Judging a movie solely on its trailer often works against the film and rarely benefits an audience member. Marketing materials for Monte Carlo, as an example, made it look like a zany mistaken-identity comedy modeled after the amateurish body-swapping comedies of the 1980s (think Like Father, Like Son) instead of the sensitive, smart wish-fulfillment fantasy it actually turns out to be.
Once considered a possible vehicle for Nicole Kidman (back when it was a straight-up adaptation of the Jules Bass novel Headhunters), Monte Carlo reconfigures itself to showcase the talents of chipmunk-cheeked Disney Channel starlet Selena Gomez. She plays Grace, a Texas teen from the less-than-fortunate side of town who has been saving for a Parisian getaway since high school began. Days after graduation, she finally takes the trip with best friend Emma (Katie Cassidy) and somber stepsister Meg (Leighton Meester) in tow. But while the vacation gets off on a few wrong feet, things change once Grace is mistaken for bitchy socialite Cordelia Winthrop Scott (also played by Gomez), and decides to live the privileged lifestyle for a few days.
There's no denying that 20 years and two testicles separate me from Monte Carlo's target audience. Director Thomas Bezucha (The Family Stone) and his team of screenwriters fill their teen-girl getaway with flights on private jets, stays in posh hotels, scooter rides through exotic locales, dinners on yachts and dancing behind the velvet rope. It's a Young Adult novel on loan from the library that's beamed directly onto the screen.

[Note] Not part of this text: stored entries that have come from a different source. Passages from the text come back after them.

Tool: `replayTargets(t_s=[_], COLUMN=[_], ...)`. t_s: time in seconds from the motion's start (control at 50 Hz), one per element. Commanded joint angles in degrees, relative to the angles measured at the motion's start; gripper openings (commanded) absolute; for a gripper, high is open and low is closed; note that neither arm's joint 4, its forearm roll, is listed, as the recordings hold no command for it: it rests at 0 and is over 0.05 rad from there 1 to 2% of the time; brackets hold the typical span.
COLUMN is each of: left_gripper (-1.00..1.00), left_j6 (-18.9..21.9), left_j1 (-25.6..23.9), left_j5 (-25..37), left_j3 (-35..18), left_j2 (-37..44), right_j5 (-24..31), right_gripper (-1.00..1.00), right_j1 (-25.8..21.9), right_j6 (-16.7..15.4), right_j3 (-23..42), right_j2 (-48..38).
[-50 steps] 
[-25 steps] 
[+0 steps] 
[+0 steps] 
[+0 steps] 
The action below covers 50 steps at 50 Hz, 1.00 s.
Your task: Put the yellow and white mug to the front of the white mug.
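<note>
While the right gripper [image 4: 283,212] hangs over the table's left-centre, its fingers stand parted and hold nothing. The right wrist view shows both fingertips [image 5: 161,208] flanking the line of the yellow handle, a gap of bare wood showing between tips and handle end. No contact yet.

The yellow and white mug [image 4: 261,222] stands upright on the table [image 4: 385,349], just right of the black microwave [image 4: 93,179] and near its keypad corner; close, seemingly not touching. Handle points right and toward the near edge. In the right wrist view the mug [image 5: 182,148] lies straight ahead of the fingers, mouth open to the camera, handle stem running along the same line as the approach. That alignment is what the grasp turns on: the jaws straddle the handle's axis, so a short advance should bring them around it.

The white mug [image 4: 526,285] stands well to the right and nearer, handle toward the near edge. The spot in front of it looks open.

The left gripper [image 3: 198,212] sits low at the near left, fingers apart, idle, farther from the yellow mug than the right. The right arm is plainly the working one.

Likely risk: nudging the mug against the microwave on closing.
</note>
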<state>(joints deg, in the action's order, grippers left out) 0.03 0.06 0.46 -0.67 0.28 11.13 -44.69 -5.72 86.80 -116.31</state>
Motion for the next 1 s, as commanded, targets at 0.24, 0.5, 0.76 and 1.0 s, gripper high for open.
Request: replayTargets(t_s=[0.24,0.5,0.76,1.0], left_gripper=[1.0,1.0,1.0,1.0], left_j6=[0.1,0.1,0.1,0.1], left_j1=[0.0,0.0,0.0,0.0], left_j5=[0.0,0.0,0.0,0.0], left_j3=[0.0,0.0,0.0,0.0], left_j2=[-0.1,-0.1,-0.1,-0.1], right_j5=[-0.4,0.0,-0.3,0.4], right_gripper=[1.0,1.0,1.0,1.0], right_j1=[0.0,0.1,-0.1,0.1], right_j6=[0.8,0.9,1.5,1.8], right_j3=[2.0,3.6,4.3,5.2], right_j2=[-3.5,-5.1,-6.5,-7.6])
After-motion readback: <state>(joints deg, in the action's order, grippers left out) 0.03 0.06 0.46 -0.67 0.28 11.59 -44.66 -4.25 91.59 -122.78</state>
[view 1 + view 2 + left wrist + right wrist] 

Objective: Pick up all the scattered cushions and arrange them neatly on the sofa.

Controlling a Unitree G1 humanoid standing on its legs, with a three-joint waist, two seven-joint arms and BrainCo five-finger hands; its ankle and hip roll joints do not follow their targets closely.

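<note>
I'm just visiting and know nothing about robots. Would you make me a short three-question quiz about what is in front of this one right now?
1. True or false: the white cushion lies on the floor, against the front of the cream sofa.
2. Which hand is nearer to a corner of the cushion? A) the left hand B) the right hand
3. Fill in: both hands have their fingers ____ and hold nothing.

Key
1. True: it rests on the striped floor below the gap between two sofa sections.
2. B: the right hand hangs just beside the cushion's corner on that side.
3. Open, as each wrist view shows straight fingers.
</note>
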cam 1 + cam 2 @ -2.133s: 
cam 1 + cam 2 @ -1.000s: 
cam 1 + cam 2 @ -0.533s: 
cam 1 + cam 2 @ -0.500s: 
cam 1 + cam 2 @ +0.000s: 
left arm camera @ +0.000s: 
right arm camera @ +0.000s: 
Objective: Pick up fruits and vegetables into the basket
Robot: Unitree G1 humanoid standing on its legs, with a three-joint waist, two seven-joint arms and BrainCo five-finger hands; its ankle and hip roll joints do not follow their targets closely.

Yet I did appreciate Bezucha's attempts at grounding his wispy travelogue photography with some real-life issues. Gomez and Meester make something of the stepsister subplot, with the latter also grieving a deceased parent and not being ready to shake the sometimes-comforting blanket of sorrow. Cassidy looks beyond her high school beauty queen image to wonder if it's wrong to settle with the rugged, loyal, small-town boyfriend she's got back home. (It helps that he looks like Glee star Cory Monteith.)
By remembering his audience, Bezucha musters an admirable teen dramedy that's brainier than a Kate Hudson rom-com and deeper than other vehicles meant to convert TV-sized personalities like Gomez into big-screen actresses. Whether she maintains this level of stardom is undecided. She's a small performer and doesn't show a lot of range here. But Carlo, itself, sidesteps the fairy tale formula from time to time to portray authentic teenage girls overcoming their past, accepting their present and figuring out their future ... set against a gorgeous European backdrop.